Task to complete:
Output every line below as it stands, dropping only the images.

Data:

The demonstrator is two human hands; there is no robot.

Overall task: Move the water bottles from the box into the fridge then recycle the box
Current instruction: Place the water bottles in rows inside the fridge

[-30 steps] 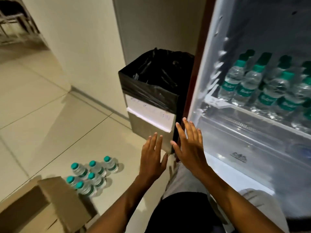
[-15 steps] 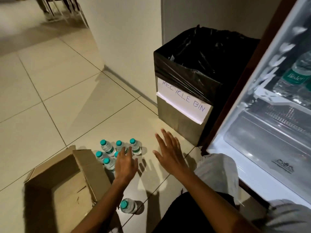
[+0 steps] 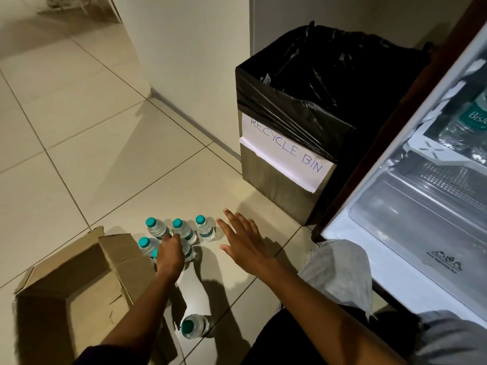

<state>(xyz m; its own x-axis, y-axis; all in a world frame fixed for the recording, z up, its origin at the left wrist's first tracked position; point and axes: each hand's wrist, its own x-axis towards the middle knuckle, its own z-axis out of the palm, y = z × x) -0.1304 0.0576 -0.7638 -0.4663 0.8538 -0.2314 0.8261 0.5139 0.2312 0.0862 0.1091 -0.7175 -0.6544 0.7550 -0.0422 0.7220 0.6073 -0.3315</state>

Solved problem:
The demonstrator is two human hands; there is no robot.

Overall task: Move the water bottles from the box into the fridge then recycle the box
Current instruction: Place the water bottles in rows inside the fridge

[-30 steps] 
[-15 steps] 
[+0 steps] 

<state>(xyz m; its own x-axis, y-axis; all in a world frame fixed for the recording, z up, its origin at the left wrist's first tracked position; point and axes: each hand's wrist, its own x-axis towards the middle knuckle, its own z-axis out of the palm, y = z × x) -0.1304 0.0576 -0.7638 -0.4663 0.8538 -0.2314 0.8261 0.5139 0.2312 0.0862 0.1091 -0.7175 -0.6544 0.7550 -0.0422 0.7220 0.6073 -0.3315</state>

What has been written completes the answer.